While investing in the Earth (through gardening, preserving and saving seed) is always a wise and dependable investment, there are times when the value of that investment increases exponentially.. we are now approaching such a time.
The Earth does not have 'stock market crashes' and when you invest your time and energy in the Earth (through building soil and maintaining a regenerative food garden) the returns she offers on that investment are multi-faceted and increase in magnitude year after year.
The path to invest in the Earth and co-create resilience, adaptability and abundance begins with a conscious choice to break old patterns and chart a new course.
These challenging times we are living in are offering us an opportunity to see how decentralization, localization, embracing hands on, DIY, low tech skillsets and food/health sovereignty are key pathways towards a resilient future. This is true both on the scale of individual households and communities.
Can you really afford to wait until it is a desperate need to act? Plan for and plant an organic food garden now for the joy, health, and preparedness it provides.
All it takes is a will to learn from the Earth's natural systems and cycles, a handful of seeds and some tlc.
I have been working on putting together a ‘trail map’ for those that want to take steps to becoming prepared for the ‘hundred year storms’ (and in a way that also nurtures joy, creativity and health during the best of times).

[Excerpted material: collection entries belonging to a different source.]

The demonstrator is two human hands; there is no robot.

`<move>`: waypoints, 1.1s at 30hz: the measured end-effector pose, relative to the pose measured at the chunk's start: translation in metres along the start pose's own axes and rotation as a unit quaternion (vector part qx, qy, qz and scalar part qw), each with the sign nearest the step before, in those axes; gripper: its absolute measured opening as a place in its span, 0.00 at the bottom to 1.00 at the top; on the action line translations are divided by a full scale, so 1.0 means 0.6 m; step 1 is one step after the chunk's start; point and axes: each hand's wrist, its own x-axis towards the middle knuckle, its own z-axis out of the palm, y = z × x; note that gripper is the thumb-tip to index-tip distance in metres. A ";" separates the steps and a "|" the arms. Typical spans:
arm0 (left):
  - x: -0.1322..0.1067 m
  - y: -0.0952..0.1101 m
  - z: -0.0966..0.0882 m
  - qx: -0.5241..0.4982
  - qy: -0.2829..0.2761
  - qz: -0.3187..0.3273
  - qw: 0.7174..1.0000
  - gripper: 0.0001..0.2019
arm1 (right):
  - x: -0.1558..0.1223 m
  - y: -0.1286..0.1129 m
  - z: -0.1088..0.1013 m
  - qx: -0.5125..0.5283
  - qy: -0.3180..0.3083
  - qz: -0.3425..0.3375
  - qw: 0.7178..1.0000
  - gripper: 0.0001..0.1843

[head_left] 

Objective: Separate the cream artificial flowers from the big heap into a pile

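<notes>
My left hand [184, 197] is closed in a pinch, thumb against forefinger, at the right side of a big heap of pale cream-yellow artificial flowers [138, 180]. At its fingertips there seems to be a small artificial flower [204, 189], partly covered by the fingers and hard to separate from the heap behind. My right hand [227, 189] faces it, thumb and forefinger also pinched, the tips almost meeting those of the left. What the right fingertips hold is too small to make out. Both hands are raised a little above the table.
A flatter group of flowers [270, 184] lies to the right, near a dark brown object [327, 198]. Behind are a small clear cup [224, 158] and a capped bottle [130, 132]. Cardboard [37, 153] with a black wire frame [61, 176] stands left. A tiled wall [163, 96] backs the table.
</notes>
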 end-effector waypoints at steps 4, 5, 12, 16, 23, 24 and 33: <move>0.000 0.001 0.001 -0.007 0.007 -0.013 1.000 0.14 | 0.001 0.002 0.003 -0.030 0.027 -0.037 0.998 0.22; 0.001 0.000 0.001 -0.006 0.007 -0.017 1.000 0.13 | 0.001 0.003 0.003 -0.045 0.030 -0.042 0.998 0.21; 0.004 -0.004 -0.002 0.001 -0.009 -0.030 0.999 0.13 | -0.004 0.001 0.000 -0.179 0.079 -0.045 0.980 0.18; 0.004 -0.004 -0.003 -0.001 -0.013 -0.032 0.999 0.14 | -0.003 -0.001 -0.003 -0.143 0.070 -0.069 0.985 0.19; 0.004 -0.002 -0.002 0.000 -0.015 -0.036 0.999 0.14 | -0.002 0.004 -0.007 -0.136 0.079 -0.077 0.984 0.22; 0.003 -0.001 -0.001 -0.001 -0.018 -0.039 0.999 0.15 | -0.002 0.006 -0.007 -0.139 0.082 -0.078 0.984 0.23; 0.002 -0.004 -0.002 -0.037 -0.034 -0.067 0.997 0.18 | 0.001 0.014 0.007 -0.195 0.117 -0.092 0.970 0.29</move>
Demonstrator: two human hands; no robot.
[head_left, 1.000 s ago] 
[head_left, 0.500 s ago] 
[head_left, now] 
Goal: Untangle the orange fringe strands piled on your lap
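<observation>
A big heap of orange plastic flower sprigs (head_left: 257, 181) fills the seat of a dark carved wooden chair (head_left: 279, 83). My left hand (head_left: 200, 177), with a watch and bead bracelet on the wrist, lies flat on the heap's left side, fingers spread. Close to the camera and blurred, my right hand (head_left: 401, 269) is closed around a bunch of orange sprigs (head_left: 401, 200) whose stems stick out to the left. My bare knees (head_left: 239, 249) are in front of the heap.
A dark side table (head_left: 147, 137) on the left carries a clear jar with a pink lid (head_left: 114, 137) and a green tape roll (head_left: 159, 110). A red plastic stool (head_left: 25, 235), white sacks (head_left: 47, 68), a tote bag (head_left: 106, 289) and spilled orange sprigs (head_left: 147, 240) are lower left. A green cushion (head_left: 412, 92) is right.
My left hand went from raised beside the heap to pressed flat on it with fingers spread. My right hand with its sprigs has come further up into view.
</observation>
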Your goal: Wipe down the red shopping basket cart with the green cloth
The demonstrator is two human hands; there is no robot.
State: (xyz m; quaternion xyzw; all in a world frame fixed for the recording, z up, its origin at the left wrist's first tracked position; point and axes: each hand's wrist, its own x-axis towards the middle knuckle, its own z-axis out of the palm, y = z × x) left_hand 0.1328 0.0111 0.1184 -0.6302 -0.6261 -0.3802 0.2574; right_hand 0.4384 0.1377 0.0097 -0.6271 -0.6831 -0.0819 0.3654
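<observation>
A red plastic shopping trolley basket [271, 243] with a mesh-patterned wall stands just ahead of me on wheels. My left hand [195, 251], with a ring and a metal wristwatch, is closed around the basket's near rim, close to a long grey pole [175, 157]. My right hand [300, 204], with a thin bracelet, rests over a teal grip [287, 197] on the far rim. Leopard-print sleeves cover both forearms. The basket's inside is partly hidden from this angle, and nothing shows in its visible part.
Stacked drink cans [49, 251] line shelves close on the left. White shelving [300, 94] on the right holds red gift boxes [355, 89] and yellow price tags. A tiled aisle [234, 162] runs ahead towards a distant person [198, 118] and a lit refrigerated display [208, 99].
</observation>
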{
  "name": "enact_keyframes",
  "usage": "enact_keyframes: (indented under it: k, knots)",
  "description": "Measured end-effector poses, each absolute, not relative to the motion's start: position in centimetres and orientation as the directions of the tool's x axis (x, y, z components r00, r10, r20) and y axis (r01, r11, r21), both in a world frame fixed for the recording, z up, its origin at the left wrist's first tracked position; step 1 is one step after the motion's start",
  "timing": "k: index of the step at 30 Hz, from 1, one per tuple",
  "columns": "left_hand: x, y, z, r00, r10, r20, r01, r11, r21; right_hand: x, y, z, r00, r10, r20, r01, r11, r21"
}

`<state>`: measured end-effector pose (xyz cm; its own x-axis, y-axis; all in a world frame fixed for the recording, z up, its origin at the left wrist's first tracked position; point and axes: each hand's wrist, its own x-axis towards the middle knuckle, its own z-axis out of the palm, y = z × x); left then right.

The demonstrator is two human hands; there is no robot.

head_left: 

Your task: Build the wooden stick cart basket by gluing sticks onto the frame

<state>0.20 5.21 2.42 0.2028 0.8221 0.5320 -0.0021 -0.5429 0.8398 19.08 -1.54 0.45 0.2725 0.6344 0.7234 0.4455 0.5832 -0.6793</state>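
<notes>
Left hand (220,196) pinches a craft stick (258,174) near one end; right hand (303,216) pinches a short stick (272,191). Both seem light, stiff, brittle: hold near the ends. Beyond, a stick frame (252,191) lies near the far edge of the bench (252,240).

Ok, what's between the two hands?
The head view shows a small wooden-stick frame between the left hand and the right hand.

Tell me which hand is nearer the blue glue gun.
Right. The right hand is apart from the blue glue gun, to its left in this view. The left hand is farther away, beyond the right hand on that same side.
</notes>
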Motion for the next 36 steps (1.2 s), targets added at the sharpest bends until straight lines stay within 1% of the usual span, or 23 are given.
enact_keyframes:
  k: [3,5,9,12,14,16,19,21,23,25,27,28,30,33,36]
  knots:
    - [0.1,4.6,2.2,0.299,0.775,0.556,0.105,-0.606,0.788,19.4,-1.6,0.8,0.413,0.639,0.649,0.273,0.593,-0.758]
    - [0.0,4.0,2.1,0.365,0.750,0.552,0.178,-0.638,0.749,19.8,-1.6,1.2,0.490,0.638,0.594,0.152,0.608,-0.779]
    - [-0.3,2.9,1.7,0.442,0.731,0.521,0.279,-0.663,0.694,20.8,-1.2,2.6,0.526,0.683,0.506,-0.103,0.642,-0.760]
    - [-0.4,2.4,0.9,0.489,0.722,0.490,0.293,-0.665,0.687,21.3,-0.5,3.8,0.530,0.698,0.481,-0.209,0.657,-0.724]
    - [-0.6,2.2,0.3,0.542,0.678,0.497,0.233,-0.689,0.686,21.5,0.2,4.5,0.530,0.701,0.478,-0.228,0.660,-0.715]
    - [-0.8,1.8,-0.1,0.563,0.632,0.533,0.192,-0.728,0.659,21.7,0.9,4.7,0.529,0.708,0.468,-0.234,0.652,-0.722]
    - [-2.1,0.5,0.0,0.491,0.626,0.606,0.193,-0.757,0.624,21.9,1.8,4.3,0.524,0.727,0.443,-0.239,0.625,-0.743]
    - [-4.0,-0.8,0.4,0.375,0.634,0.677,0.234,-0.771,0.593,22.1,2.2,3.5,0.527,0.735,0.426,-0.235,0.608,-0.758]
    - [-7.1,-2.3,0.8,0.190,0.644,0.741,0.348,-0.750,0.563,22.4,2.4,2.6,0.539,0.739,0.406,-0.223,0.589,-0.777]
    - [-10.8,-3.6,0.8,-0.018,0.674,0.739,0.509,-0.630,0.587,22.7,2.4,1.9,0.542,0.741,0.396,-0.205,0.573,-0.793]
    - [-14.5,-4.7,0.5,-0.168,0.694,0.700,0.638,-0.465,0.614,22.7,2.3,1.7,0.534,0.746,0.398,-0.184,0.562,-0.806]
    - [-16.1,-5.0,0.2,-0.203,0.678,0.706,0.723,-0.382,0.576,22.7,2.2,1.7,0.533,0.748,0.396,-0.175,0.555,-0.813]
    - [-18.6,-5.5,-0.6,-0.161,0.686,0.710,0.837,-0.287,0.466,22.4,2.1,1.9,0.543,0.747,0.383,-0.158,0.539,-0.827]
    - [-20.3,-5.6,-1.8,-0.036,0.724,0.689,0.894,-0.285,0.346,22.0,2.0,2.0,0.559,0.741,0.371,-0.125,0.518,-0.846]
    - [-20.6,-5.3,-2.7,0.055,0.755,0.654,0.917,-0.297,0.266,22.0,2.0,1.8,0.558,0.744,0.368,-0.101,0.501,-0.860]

If you are interested in learning more about saving seed, composting to build fertile soil, cultivating heirloom crops, preserving your garden harvests using low tech methods and creating your own natural medicines these are some of the main focuses of my soon to be published book.
Gavin, thank you for your thoughtful enlightening writing! I am a recent widow with 3 children and want to prepare—can we do so in northern CA or is it too dry here (it rains only most winters)? Is there somewhere else we need to move or can you gather enough rain to make anywhere work? Our deepest blessings and thanks, Sandra Lee
Very good. Useful, informative and well written.